Affymax announced that the independent Data Monitoring Committee (DMC), which provides oversight for the phase-3 programme for Hematide, has completed its first review of the data and informed the company that the cumulative safety data generated thus far from the Emerald and Pearl phase-3 trials support continuation of the studies. In the phase-3 programme, Hematide is being evaluated to treat anemia in chronic renal failure patients on dialysis and not on dialysis.
"These are very important reviews by the DMC and we are pleased that the committee has recommended that the trials proceed," said Arlene M Morris, president and chief executive officer of Affymax. "We continue to make progress in enrollment of patients in the four phase-3 trials and look forward to additional DMC reviews as more data are generated."

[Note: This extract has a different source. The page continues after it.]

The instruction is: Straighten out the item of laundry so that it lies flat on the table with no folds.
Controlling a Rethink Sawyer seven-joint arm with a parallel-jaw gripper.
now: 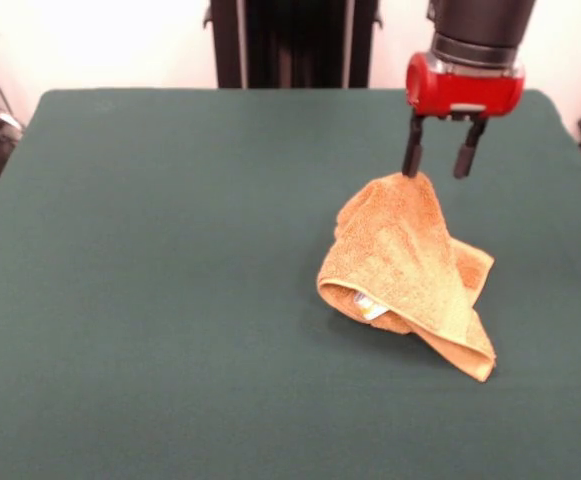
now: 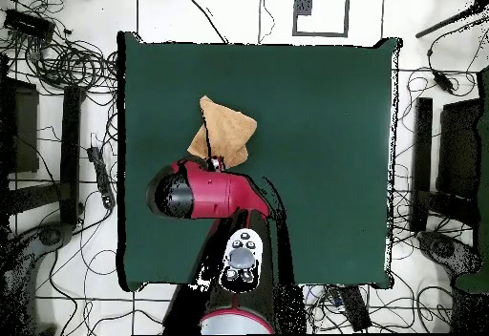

The phase-3 programme, which consists of four trials, was initiated in October 2007. Recently, Affymax announced that enrollment is complete in Pearl 1, the first of those phase-3 trials. The company continues to enroll in the other three studies and anticipates completion of enrollment by year end 2008.
Hematide is a novel synthetic, PEGylated peptidic compound that binds to and activates the erythropoietin receptor and thus acts as an erythropoiesis stimulating agent (ESA).
Affymax and Takeda Pharmaceutical Company Limited are collaborating on the development of Hematide and plan to co-commercialize the product in the United States. The product, upon approval, will be commercialized in the European Union by Takeda. Affymax is conducting Phase 3 clinical trials for Hematide to treat anemia associated with chronic renal failure and Takeda initiated a Phase 1 clinical trial in the U.S. to evaluate Hematide to treat chemotherapy-induced anemia in prostate, breast and non-small cell lung cancer patients.